Frankétienne : L’éternel éclat d’un génie haïtien

Haïti perd un monument. Frankétienne, de son vrai nom Jean-Pierre Basilic Dantor Franck Étienne d’Argent, s’est éteint, laissant derrière lui une œuvre immense et un héritage culturel inestimable. Né en 1936 à Ravine-Sèche, dans l’Artibonite, il a grandi dans un pays marqué par des troubles politiques et sociaux qui nourriront son écriture. Polyglotte et intellectuel insatiable, il suit des études en sciences, en lettres et en mathématiques, et devient professeur au prestigieux Lycée Toussaint Louverture.
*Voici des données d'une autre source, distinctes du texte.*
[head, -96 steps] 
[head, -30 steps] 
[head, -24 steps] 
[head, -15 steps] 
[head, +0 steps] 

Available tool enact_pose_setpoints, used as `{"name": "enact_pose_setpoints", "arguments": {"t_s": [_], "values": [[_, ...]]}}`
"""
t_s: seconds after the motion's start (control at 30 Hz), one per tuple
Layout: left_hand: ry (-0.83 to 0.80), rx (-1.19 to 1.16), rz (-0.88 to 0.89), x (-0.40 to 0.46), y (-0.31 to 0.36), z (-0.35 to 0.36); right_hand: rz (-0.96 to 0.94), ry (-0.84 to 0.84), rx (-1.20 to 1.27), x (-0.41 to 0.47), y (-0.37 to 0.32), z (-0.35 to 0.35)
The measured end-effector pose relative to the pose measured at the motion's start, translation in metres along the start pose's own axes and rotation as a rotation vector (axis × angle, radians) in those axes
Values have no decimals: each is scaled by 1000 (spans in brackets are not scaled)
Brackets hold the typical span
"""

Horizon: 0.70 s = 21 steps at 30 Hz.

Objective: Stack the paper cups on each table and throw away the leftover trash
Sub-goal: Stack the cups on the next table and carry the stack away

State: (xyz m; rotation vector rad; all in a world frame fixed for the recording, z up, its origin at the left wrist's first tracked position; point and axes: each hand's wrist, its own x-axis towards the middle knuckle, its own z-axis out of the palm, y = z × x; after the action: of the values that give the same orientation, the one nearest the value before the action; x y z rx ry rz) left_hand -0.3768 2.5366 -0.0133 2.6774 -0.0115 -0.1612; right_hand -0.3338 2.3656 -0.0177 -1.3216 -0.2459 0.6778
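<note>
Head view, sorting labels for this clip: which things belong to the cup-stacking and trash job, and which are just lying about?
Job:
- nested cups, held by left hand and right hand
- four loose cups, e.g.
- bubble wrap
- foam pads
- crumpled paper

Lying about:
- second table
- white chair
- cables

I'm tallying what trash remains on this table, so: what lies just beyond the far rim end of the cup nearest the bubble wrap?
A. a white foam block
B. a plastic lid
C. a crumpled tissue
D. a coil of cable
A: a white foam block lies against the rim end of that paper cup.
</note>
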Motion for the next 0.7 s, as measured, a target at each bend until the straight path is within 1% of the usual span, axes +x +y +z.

Mais c’est dans l’art qu’il trouvera sa véritable voix, en devenant l’une des figures les plus marquantes de la littérature et de la peinture haïtiennes.
Frankétienne est le père du spiralisme, un courant littéraire qui rompt avec les structures classiques et épouse le chaos du monde pour en tirer une nouvelle forme d’harmonie. Son roman Dezafi (1975), premier livre écrit entièrement en créole haïtien, est une œuvre révolutionnaire, dénonçant la dictature et célébrant la richesse de la langue créole. Il est aussi l’auteur de Mûr à crever, Ultravocal, Les Métamorphoses de l’oiseau schizophone et bien d’autres chefs-d’œuvre qui explorent la condition humaine à travers une écriture tourmentée et vibrante. Son théâtre, avec des pièces comme Pèlentèt, est un cri contre l’oppression et une invitation à la révolte intellectuelle.
Artiste total, il ne se contente pas des mots : il est aussi un peintre prolifique, dont les toiles reflètent l’énergie brute de son écriture. Frankétienne fut également un homme engagé, un esprit libre qui n’a jamais courbé l’échine devant les tyrannies. Il répétait souvent : « L’intellectuel doit être un incendie, il doit embraser l’esprit du peuple. » Son œuvre a été reconnue bien au-delà des frontières haïtiennes, saluée par l’UNESCO et par de nombreuses distinctions internationales.
Aujourd’hui, Haïti perd un éclaireur, un maître, une voix indomptable. Mais Frankétienne, comme ses personnages, ne disparaîtra jamais vraiment. Ses mots, ses couleurs, sa révolte et son amour pour Haïti continueront de résonner à travers les générations.